The Centro de Valor Público at Universidad EAFIT produces applied research, policy design, and program evaluation for governments, international organizations, and the private sector. The Centro operates across five thematic initiatives — security and justice, government and democracy, economic development, equity and social development, and social innovation — with a team of faculty coordinators, project managers, and research staff.

For the full list of publications, policy notes, and team profiles, visit the Centro's page at EAFIT.

The projects below illustrate what the Centro does and how it works.


Parceros Creadores

Parceros Creadores

Partner: Secretaría de Juventud de Medellín

Every year in Medellín, thousands of young people leave school and fail to find stable work. A subset of them — identifiable through survey screening — face elevated risk of recruitment by criminal organizations. Parceros Creadores screens disadvantaged youth across the city, identifies those who are not studying, not working, and at risk, and provides structured psychological and vocational interventions.

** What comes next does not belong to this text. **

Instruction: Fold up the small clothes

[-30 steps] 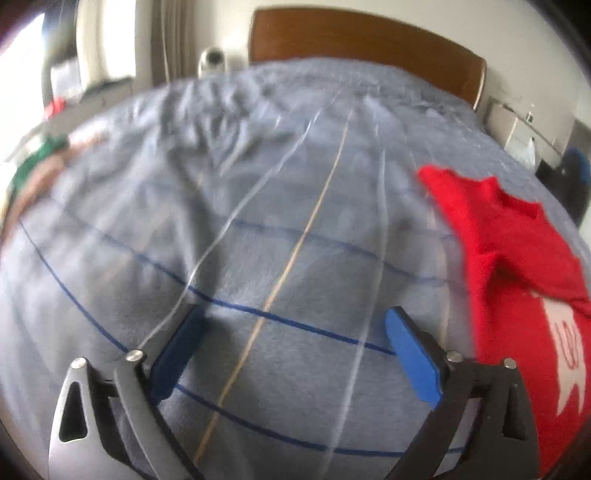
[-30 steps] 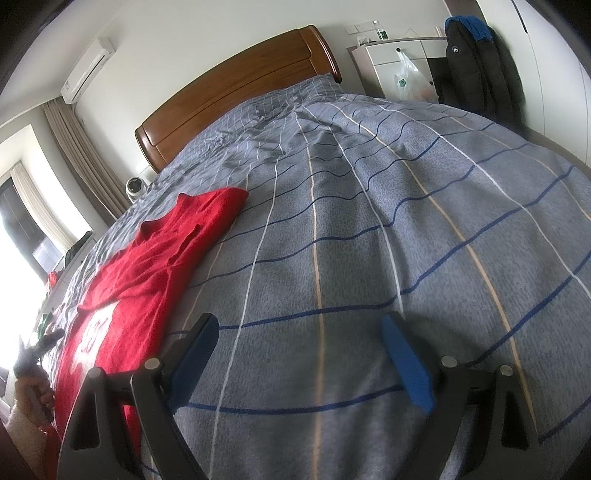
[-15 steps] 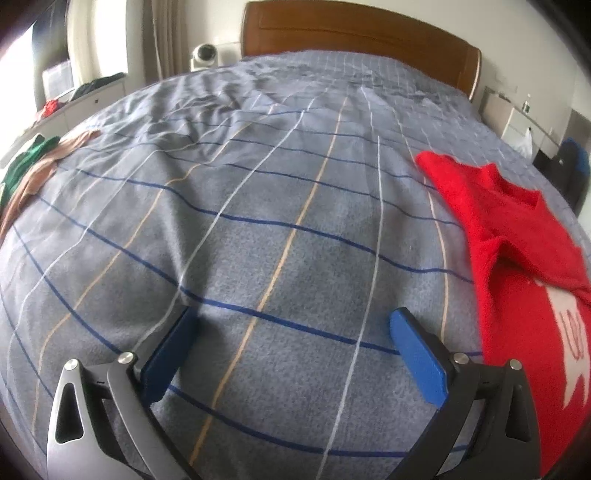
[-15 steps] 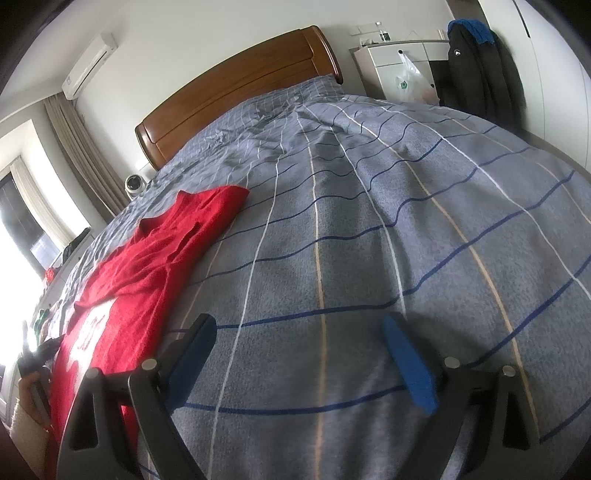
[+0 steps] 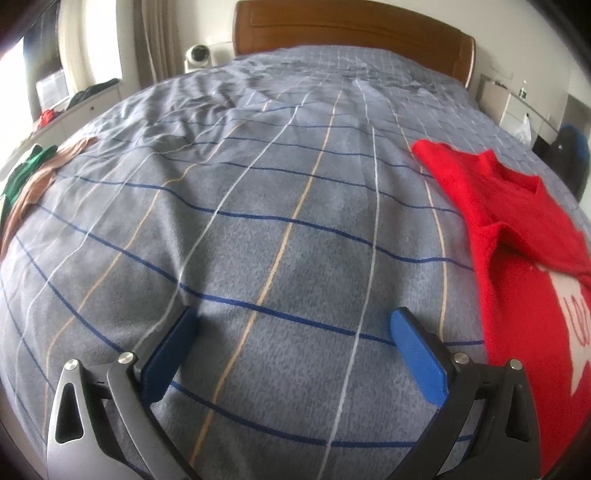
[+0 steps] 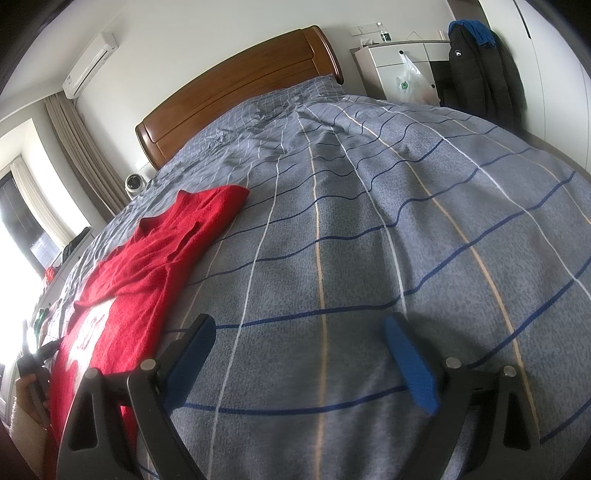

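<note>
Red sweater (image 5: 517,236), white motif on its front, lies flat on the grey checked bedspread (image 5: 280,206), at 3 o'clock of the left gripper (image 5: 295,325) and 9 o'clock of the right gripper (image 6: 299,332). Both grippers gape wide, empty, above bare bedspread. Wooden headboard (image 5: 354,33) at 12 o'clock.

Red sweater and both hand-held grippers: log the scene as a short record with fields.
surface: bed with grey plaid cover
garment: red sweater, lying on the cover, partly folded, white patch with lettering showing
left hand-held gripper: open, nothing between the pads, sweater off to its right
right hand-held gripper: open, empty, sweater off to its left
other clothes: green and tan pieces at the bed's left edge
</note>
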The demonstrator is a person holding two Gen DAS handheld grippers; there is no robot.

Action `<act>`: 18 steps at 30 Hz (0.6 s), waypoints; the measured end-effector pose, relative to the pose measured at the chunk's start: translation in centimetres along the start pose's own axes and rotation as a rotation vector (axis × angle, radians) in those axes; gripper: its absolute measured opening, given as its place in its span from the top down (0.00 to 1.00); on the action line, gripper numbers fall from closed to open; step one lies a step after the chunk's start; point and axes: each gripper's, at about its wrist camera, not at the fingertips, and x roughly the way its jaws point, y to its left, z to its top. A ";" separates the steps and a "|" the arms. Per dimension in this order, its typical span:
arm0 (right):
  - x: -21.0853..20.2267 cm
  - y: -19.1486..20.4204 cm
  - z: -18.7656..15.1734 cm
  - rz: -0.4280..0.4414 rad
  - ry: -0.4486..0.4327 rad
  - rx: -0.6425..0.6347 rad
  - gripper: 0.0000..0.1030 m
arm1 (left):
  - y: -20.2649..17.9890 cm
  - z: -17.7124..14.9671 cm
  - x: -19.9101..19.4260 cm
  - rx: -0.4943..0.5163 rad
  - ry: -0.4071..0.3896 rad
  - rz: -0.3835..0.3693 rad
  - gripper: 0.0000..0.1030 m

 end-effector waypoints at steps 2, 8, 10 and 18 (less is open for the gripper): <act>0.0 0.0 0.0 -0.001 0.000 -0.001 0.11 | 0.0 0.0 0.0 0.001 0.002 0.000 0.00; 0.1 0.1 0.0 -0.002 0.002 -0.004 0.10 | -0.1 -0.2 0.0 0.009 -0.003 0.003 0.00; 0.1 0.1 0.0 -0.002 0.001 -0.004 0.10 | -0.1 -0.2 -0.1 0.011 -0.003 0.006 0.00; 0.1 0.1 0.0 -0.002 0.002 -0.005 0.09 | -0.2 -0.3 -0.1 0.016 -0.005 0.013 0.00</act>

What makes this project distinctive is the production process behind the policy. The program does not deliver a fixed intervention and hope for results. It treats each year as an experiment designed to answer a specific question, and the government adjusts the program based on what the evidence shows.

In 2024, the Centro ran a randomized evaluation with roughly 1,500 youth comparing cognitive behavioral therapy (group and individual sessions) against an experiential coaching intervention. CBT produced the strongest reductions in depression and anxiety, and the largest increases in interest in work and study. In 2025, a second experiment with 4,000 youth (half treated) tested group versus individual CBT sessions and varied the number of sessions to identify the optimal dosage. Thirteen individual sessions delivered the strongest impact and the best cost-benefit ratio. In 2026, the program will treat 1,600 youth with 13 individual sessions and add a harm-reduction component to address drug use.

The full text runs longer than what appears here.